=== Begin Enclosure ===

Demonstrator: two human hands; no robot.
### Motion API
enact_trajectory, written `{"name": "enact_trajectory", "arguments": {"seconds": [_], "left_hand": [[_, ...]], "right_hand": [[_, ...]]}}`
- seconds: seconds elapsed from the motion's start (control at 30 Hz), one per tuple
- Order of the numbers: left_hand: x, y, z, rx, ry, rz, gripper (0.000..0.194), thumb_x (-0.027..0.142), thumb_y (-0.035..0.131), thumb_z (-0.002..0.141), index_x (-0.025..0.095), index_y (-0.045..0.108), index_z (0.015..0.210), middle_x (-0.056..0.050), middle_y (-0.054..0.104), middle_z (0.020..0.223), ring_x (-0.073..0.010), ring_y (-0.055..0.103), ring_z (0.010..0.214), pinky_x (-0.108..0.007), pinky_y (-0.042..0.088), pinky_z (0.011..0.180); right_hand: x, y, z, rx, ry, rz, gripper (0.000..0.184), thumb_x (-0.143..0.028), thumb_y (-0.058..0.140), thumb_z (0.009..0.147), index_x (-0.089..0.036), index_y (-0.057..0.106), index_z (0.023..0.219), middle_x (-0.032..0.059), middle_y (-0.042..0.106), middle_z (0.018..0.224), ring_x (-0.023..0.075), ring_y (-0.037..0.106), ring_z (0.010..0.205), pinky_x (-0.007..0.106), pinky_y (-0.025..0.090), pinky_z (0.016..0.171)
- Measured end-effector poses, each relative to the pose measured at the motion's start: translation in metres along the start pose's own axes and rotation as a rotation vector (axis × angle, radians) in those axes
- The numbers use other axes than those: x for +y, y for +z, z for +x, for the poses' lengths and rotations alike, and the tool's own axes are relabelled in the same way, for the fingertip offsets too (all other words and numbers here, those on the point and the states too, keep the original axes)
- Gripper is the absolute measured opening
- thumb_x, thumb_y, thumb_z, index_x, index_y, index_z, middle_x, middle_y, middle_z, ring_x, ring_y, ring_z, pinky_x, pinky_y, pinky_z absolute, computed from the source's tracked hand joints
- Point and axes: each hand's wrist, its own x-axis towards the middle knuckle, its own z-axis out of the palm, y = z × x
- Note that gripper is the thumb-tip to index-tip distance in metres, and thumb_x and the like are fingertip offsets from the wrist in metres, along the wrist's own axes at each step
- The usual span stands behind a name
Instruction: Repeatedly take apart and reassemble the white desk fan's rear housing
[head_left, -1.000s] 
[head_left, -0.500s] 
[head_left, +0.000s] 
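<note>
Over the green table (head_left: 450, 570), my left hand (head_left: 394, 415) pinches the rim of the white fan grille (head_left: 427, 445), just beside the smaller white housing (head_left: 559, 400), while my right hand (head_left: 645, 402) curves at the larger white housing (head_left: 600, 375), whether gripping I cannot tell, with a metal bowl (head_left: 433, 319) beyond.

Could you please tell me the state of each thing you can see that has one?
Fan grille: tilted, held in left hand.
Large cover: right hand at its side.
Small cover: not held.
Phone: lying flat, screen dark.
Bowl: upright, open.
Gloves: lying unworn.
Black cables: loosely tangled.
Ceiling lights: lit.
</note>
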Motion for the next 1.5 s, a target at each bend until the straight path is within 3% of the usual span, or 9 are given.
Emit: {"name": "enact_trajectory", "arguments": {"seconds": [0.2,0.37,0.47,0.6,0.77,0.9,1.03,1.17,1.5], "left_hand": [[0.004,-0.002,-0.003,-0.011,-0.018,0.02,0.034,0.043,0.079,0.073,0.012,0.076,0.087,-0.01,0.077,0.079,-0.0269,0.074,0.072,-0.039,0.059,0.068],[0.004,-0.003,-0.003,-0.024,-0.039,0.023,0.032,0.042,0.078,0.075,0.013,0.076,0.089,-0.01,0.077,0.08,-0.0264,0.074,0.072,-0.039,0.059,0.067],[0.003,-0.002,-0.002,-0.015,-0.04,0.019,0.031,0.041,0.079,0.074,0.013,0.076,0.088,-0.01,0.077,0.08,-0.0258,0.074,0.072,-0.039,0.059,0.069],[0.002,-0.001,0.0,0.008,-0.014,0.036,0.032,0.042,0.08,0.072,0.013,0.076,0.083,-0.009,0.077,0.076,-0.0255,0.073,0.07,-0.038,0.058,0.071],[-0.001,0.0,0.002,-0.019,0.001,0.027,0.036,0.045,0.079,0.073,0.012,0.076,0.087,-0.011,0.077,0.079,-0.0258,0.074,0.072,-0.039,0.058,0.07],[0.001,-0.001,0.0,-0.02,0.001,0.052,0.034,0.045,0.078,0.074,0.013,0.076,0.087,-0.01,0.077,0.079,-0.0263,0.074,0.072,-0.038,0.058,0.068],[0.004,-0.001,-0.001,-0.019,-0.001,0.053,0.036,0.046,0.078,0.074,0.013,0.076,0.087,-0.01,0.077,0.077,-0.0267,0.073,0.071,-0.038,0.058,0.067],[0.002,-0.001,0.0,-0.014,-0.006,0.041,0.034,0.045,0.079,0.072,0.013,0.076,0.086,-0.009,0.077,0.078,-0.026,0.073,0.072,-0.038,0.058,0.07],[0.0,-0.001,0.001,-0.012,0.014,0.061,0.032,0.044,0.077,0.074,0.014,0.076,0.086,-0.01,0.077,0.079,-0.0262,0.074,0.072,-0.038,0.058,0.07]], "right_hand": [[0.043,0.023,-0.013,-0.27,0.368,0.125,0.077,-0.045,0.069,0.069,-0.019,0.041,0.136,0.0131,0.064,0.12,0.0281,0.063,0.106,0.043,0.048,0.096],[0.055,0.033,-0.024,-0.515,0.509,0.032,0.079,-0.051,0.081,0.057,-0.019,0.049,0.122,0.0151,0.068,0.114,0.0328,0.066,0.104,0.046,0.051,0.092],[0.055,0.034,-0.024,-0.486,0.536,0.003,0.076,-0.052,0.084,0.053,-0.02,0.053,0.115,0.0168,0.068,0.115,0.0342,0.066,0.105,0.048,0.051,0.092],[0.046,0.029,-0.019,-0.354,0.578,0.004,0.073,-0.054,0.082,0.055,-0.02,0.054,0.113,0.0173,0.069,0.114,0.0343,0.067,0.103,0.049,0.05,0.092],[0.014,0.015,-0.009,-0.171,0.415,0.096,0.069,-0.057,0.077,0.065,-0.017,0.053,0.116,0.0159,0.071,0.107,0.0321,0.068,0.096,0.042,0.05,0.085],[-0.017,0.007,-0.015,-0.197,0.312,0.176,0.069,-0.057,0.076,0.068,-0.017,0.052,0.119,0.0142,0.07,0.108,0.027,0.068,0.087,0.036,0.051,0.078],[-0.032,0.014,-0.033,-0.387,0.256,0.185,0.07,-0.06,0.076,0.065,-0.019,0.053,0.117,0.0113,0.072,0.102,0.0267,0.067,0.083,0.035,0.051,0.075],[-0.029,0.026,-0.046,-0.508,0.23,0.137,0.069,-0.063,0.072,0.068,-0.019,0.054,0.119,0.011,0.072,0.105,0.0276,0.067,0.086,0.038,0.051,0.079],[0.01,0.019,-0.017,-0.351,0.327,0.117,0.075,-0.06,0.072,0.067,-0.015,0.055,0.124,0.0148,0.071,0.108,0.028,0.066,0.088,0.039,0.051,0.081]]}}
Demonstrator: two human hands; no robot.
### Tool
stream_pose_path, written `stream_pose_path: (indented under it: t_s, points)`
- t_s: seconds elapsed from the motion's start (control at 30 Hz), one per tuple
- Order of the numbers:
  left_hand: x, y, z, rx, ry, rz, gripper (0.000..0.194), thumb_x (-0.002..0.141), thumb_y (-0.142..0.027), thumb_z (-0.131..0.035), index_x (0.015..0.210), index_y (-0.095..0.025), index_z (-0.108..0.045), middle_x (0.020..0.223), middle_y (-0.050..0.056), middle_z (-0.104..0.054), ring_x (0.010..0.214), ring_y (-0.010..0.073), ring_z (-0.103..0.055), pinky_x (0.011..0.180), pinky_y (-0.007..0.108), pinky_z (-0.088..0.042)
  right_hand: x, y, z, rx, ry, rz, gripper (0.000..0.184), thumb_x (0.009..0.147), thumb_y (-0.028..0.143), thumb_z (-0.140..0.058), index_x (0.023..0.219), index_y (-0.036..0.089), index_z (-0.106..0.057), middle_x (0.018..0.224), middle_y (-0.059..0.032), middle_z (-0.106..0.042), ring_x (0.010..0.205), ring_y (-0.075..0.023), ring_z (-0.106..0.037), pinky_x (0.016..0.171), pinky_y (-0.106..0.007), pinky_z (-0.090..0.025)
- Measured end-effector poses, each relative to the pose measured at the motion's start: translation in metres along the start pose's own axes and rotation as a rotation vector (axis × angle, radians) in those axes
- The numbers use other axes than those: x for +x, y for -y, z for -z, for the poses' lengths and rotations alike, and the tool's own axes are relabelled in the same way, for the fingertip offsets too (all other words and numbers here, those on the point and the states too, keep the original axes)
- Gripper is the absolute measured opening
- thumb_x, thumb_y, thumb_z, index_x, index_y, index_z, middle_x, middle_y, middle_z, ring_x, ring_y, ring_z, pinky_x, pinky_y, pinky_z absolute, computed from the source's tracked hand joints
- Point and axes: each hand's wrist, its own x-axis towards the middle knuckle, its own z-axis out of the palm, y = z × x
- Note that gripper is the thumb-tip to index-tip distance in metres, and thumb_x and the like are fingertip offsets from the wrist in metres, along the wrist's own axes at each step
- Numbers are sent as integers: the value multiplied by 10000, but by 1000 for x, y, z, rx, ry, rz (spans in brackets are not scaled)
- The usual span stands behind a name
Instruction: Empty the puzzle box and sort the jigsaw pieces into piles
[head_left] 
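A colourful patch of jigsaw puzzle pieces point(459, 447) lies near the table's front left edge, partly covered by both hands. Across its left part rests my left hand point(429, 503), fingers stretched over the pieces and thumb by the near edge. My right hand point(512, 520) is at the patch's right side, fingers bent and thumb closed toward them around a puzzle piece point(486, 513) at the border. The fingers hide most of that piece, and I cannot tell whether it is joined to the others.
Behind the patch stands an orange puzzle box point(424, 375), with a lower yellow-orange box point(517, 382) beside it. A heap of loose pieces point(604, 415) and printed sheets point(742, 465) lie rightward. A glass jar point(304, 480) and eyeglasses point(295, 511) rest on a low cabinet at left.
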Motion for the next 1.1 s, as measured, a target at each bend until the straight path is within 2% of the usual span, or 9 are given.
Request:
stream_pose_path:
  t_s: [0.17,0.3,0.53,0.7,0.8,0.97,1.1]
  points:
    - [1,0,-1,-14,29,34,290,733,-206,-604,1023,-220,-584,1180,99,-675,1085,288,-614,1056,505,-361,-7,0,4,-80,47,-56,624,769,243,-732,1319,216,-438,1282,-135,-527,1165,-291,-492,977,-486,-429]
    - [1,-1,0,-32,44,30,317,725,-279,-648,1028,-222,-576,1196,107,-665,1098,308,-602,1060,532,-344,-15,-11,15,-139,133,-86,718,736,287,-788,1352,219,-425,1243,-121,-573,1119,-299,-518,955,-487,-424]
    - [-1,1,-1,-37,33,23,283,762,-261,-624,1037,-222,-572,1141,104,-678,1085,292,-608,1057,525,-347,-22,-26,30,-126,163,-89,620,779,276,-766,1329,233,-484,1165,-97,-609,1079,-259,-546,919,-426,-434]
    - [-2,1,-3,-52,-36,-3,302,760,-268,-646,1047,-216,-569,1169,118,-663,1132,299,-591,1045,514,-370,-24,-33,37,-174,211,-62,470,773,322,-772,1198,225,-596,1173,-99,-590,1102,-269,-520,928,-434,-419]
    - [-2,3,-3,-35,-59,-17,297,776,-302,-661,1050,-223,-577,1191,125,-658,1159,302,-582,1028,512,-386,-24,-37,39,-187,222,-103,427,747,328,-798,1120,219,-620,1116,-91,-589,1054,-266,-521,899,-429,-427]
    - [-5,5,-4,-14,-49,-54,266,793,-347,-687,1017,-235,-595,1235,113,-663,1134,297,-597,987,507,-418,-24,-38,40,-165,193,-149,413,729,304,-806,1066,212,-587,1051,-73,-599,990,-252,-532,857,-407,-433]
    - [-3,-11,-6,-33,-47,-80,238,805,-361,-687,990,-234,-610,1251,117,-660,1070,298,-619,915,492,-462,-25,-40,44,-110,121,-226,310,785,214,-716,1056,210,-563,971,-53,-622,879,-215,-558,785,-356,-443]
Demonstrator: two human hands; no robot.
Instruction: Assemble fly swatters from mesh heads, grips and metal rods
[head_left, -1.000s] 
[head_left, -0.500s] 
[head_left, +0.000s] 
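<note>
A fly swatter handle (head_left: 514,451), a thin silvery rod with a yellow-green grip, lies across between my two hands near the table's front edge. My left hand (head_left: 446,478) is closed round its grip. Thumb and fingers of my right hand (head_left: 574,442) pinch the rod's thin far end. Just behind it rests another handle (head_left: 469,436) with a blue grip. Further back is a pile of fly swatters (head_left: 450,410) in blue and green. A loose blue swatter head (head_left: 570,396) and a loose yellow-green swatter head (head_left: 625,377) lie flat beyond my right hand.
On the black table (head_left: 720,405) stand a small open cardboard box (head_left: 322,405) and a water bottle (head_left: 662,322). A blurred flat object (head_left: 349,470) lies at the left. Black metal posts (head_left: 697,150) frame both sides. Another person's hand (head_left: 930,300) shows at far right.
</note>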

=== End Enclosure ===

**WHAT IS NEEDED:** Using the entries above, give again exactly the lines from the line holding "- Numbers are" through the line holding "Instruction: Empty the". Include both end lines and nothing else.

**ANSWER SECTION:**
- Numbers are sent as integers: the value multiplied by 10000, but by 1000 for x, y, z, rx, ry, rz (spans in brackets are not scaled)
- The usual span stands behind a name
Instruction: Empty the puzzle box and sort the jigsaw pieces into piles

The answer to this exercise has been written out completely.